== Segment start ==
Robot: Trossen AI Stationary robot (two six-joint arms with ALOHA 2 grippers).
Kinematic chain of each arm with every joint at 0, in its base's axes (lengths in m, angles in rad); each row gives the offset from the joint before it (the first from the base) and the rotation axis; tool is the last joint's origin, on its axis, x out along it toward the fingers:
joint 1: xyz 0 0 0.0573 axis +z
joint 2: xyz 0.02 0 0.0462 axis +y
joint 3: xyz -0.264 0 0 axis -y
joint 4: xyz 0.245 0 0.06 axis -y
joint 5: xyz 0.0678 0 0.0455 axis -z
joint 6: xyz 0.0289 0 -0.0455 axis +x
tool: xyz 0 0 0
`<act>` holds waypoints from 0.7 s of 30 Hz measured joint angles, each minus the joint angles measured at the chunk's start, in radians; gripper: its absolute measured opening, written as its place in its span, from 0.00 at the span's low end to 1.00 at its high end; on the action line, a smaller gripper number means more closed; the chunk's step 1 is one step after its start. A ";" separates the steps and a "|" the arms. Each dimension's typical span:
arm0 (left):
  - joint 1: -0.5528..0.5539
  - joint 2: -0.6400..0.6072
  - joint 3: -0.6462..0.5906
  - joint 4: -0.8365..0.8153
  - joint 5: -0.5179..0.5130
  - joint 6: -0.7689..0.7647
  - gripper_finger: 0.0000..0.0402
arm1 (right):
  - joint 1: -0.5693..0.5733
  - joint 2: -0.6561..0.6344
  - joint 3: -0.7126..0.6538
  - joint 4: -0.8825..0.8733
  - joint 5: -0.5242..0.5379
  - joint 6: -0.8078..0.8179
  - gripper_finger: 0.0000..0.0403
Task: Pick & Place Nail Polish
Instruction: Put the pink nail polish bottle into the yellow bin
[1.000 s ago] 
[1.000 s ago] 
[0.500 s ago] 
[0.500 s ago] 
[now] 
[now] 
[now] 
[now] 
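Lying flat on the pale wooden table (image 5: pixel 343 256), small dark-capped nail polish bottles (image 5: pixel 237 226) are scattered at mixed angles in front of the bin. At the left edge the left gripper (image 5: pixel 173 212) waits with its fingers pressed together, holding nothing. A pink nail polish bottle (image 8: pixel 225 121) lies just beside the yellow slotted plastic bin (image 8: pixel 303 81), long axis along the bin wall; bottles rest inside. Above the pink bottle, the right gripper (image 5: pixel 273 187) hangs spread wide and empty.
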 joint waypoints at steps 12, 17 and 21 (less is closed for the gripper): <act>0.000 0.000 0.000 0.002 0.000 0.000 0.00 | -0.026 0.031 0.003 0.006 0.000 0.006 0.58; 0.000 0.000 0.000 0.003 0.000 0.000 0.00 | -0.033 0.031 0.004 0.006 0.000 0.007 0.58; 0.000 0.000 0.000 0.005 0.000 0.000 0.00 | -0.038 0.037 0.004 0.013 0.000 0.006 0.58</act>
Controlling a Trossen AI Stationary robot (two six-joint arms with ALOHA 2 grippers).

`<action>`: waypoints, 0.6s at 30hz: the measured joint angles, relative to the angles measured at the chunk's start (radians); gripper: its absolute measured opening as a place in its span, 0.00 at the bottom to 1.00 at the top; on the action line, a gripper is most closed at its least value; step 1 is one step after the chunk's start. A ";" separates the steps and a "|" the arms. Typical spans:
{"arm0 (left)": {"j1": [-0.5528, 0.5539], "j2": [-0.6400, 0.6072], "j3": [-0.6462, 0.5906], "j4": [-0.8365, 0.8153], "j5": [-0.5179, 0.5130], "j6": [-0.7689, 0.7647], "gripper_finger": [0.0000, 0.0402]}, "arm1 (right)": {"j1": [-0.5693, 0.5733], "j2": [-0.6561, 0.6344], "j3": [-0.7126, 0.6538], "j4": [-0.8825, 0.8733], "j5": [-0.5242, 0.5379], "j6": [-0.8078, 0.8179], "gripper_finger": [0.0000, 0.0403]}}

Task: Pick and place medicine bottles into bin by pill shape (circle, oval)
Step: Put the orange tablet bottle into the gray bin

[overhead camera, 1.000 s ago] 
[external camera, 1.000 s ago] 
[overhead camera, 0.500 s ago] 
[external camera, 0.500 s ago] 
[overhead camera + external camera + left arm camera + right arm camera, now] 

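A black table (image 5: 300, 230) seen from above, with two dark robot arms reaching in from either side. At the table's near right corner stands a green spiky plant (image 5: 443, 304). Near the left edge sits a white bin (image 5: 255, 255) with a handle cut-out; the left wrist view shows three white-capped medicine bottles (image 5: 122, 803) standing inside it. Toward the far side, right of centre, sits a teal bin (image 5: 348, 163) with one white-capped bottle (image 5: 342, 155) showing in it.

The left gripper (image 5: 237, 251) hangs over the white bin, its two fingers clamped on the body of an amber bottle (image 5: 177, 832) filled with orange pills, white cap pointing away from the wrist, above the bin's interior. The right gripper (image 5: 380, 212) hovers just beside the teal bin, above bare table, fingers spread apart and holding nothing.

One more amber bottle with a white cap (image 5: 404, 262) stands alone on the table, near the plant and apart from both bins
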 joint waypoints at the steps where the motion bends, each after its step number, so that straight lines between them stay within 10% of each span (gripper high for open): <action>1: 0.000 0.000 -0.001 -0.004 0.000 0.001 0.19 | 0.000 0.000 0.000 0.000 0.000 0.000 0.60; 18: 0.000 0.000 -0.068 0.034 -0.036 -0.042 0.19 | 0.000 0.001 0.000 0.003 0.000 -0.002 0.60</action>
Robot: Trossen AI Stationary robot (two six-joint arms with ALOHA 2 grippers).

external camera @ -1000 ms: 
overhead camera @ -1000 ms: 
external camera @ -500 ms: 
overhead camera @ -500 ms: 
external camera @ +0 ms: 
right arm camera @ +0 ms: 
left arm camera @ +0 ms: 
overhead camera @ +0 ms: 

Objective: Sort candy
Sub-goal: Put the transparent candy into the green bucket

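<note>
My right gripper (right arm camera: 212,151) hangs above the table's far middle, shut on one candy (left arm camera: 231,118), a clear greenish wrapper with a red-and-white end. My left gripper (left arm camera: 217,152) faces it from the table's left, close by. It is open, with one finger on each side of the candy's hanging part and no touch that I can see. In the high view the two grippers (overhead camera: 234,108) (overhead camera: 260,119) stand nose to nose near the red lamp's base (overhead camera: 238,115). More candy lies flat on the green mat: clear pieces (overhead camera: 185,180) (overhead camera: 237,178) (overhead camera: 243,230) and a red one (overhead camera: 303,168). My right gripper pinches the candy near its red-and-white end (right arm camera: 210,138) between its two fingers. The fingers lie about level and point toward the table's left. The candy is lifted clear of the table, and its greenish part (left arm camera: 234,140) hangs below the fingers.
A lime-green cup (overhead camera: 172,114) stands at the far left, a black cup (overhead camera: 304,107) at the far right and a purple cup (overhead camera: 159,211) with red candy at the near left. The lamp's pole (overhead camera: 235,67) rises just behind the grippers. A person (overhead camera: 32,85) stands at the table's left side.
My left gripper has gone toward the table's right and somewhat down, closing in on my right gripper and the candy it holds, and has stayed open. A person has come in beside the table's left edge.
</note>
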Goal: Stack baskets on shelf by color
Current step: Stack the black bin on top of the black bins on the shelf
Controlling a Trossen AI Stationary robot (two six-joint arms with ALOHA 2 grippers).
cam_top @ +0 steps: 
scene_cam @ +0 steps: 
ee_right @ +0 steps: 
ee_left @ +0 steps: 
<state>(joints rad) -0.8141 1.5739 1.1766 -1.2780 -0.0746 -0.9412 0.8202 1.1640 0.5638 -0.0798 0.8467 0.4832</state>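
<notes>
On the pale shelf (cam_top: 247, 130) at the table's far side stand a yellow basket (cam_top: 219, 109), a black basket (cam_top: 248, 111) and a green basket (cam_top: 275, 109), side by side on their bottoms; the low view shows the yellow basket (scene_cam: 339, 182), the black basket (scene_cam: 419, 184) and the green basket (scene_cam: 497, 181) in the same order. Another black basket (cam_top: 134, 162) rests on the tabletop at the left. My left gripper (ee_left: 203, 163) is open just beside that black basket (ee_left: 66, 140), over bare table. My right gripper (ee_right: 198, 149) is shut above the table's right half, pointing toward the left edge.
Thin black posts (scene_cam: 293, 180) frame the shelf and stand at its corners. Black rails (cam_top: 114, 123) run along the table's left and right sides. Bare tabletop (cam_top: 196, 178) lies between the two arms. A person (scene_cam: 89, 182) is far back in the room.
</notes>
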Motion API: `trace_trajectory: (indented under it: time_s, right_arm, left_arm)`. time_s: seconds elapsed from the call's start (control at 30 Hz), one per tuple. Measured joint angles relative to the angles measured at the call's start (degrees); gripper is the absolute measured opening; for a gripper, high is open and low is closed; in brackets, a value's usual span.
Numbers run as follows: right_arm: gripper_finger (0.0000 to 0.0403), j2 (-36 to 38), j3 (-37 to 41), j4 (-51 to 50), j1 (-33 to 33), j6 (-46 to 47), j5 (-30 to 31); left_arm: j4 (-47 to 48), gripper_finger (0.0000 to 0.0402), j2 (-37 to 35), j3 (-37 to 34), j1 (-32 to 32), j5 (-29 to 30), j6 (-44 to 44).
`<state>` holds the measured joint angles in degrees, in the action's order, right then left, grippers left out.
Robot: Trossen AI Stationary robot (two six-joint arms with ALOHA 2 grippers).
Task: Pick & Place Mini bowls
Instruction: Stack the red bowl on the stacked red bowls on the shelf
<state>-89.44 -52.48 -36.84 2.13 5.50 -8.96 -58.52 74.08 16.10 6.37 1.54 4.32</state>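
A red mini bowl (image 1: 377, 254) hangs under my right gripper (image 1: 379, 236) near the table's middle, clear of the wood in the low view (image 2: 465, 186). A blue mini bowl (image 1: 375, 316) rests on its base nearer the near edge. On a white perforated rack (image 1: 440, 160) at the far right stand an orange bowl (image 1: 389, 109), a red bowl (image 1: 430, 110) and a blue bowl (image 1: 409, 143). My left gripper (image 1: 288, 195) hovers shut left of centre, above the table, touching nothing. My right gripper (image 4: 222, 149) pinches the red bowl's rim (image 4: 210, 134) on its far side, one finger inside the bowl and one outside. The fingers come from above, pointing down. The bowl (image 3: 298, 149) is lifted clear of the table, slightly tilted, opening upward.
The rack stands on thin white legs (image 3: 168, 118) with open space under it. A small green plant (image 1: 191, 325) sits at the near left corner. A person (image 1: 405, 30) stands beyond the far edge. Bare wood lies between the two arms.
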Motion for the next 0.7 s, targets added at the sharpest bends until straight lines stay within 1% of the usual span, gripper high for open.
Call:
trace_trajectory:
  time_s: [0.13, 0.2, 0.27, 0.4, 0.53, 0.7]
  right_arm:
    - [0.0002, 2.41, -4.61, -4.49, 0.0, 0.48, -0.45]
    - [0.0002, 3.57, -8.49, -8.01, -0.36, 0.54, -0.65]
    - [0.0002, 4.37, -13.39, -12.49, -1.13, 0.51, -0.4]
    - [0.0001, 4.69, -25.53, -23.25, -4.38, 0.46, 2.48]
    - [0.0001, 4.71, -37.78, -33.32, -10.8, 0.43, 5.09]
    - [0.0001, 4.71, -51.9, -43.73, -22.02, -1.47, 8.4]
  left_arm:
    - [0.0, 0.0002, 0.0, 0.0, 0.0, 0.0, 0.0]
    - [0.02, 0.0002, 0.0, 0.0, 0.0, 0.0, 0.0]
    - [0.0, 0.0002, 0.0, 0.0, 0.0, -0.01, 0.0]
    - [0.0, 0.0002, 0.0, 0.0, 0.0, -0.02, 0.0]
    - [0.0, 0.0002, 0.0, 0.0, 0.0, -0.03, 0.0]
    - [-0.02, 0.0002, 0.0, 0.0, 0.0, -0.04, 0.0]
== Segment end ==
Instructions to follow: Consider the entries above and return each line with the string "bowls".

Answer box:
Task: Pick & Place Mini bowls
Instruction: Stack the red bowl on the stacked red bowls on the shelf

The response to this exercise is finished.